Parfüm, latince, kokulu duman anlamına gelen “perfumum” kelimesinden gelmekte olup, tarihi ise oldukça eskidir.Günümüzden yaklaşık 5000 yıl önce, Mısırlılar güneş tanrıları Râ için güneşin doğuşundan batışına dek kokulu otlar yakarlardı.Ölülerini ise kokulu yağlar kullanarak mumyalar, mezarlarına parfüm şişeleri ve kokulu kremler koyarlardı. Nitekim, yapılan kazılarda Mısır Firavunu Tutankhamon’un mezarından parfüm şişeleri ve krem vazoları çıkarıldı. Mısırlılar günlük hayatlarında ise kokulu yağlar ve pomatlar kullanırdı. Bunlar içinde en çok tercih ettikleri “kyphi” adını verdikleri kokulu bir yağdı. Kyphi, bal, şarap, pirinç, mersin çiçeği, safran, katırtırnağı ve ardıç özlerinden oluşan bir karışımdı. Nefertiti yasemin banyosu yapar, banyodan sonra vücuduna sandal ağacı, amber ve ender rastlanan çiçek özleri sürerdi.Çağdaş niteliklere sahip ve bilinen ilk parfüm 14. yüzyılda, 1370 yılında yapıldı ve güzelliğiyle ünlü Macar kraliçesine atfedildi.
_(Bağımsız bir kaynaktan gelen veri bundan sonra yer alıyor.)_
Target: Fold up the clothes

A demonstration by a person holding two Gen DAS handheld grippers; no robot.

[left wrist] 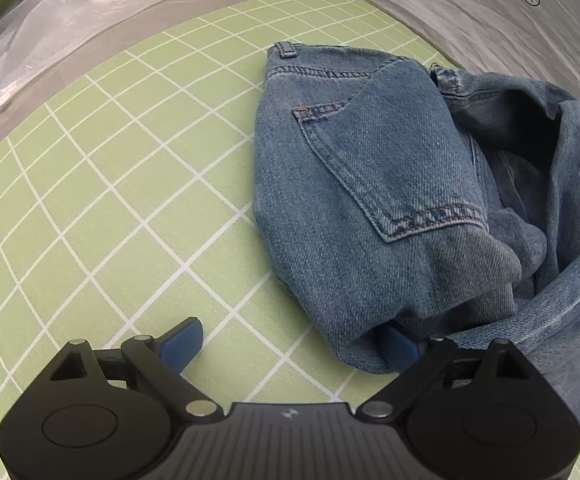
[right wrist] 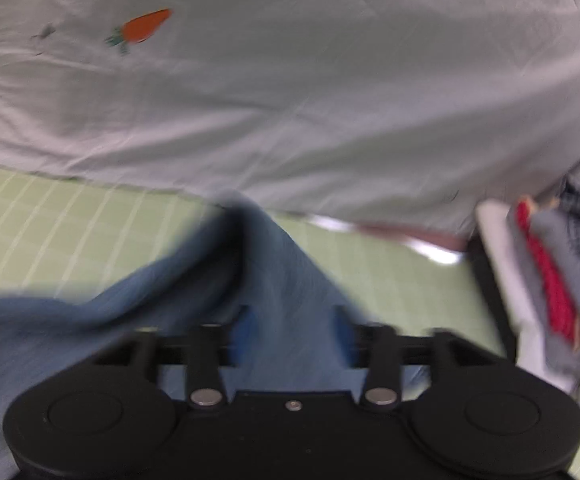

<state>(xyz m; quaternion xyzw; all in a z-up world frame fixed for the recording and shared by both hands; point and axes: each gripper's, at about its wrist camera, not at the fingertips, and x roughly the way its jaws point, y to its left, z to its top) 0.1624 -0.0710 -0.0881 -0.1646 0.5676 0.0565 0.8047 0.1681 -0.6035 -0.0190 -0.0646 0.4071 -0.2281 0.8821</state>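
Observation:
A pair of blue jeans (left wrist: 369, 184) lies bunched on the green grid mat (left wrist: 110, 184), back pocket up, with a leg trailing to the right. My left gripper (left wrist: 290, 344) is open at the jeans' near edge; its left blue pad (left wrist: 182, 344) rests on the mat and its right pad (left wrist: 399, 348) is tucked under the denim. In the blurred right wrist view, my right gripper (right wrist: 293, 328) has a jeans leg (right wrist: 278, 280) between its two blue pads; the jaws stand partly apart with the fabric filling the gap.
A grey sheet with carrot prints (right wrist: 290, 80) covers the area beyond the mat. Clear plastic (left wrist: 50, 20) lies at the far left. A stack of folded clothes (right wrist: 549, 280), red and grey, sits at the right.

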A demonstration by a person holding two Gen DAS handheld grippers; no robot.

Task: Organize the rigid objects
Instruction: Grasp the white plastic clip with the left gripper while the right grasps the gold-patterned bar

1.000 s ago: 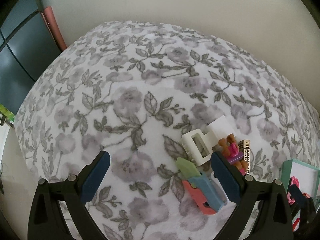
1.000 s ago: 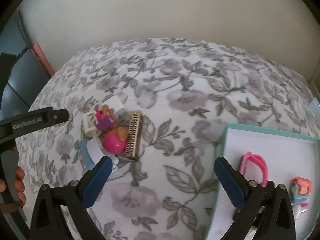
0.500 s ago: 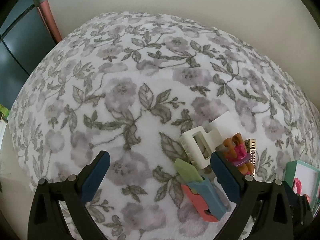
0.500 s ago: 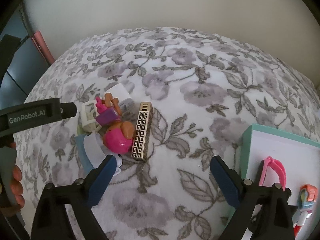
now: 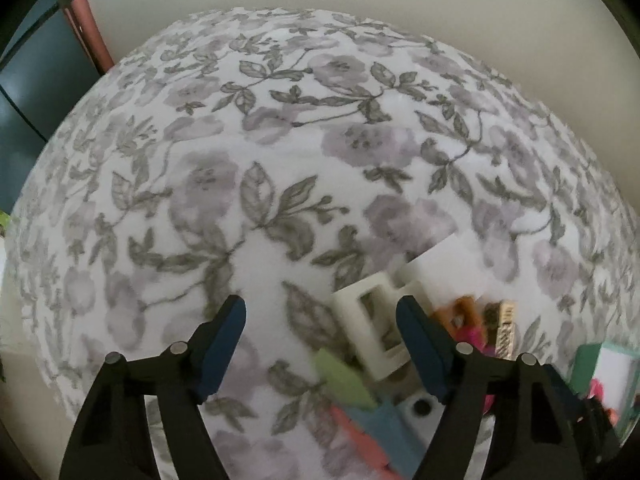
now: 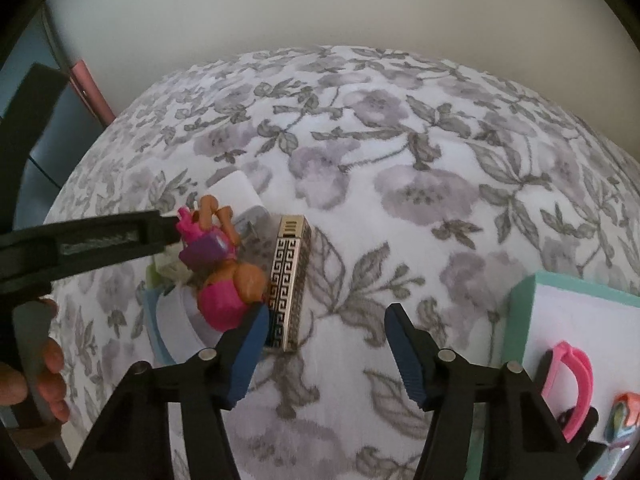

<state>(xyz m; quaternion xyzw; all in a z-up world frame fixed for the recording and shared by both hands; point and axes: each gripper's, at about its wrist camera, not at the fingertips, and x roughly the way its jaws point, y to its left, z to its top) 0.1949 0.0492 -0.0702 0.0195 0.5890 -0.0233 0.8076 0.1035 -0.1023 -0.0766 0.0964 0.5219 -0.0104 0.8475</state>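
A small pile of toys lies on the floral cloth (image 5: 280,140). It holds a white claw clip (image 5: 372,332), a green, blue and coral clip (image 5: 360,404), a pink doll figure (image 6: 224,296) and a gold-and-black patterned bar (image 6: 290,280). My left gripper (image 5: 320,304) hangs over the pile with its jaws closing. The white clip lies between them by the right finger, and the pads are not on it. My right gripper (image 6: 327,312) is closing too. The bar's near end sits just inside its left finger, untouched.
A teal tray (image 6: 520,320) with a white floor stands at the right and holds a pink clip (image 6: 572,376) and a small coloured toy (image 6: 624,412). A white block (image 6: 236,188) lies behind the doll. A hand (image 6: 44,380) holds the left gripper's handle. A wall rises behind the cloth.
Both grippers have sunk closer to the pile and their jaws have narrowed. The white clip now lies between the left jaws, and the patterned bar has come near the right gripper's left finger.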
Esans ve biberiye yağı ile alkol karışımından elde edilmiş, lavanta yağı ile zenginleştirilmiş bu karışıma özel bir isim verilmesi de unutulmamıştı: “Macar Suyu”.
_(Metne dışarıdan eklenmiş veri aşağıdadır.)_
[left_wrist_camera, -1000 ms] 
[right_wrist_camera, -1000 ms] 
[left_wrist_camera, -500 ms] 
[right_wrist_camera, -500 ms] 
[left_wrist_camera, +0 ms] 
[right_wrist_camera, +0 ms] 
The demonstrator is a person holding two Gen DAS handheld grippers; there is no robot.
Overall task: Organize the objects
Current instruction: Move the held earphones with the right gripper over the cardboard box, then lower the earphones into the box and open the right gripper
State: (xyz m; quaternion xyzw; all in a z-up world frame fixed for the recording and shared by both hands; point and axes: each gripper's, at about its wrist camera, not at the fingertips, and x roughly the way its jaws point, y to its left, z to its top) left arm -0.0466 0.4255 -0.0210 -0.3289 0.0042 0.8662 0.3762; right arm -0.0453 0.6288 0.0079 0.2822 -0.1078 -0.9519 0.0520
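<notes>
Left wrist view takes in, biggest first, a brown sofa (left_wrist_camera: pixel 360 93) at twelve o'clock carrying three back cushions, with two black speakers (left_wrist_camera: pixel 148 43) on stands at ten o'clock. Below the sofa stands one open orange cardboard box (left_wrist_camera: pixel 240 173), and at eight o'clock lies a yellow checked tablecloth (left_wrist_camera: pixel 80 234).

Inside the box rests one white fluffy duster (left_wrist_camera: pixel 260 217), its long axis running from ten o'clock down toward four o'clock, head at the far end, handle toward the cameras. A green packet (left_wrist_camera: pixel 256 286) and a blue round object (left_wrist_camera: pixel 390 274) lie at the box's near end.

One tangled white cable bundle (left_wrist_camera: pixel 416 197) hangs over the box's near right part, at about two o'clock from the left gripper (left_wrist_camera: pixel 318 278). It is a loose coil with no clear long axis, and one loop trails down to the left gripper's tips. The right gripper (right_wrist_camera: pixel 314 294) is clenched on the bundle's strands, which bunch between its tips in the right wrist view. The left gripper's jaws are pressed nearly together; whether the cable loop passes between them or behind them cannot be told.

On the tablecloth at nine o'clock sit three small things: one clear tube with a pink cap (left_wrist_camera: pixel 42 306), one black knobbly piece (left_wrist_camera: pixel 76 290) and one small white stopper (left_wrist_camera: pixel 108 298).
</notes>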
16. yüzyılda cam sanatının ilerlemesiyle birlikte parfümün gelişme süreci de hızlandı. O yıllarda parfümün en çok üretilip tüketildiği ülke Fransa idi. Fakat parfümün vücuda sürülmesinin hastalıklara neden olacağı düşünülür, parfüm sadece pis kokuları maskelemek için kullanılırdı. Bu nedenle giysilere, eldivenlere, mendillere, hatta mücevherlere bile parfüm sürülürdü.
17. ve 18. yüzyıllarda, parfüm endüstrisi oldukça gelişti. Özellikle Fransanın Grasse bölgesi parfüm endüstrisinin merkezi haline geldi.20. yüzyılda parfümler muhteşem şişeleriyle birer sanat eseri halini aldı. Parfümler vücut kokularını bastırmak için değil, kişiliklerin altını çizmek için kullanılmaya başlandı ve çağdaş yaşamın vazgeçilmez bir parçası haline geldi.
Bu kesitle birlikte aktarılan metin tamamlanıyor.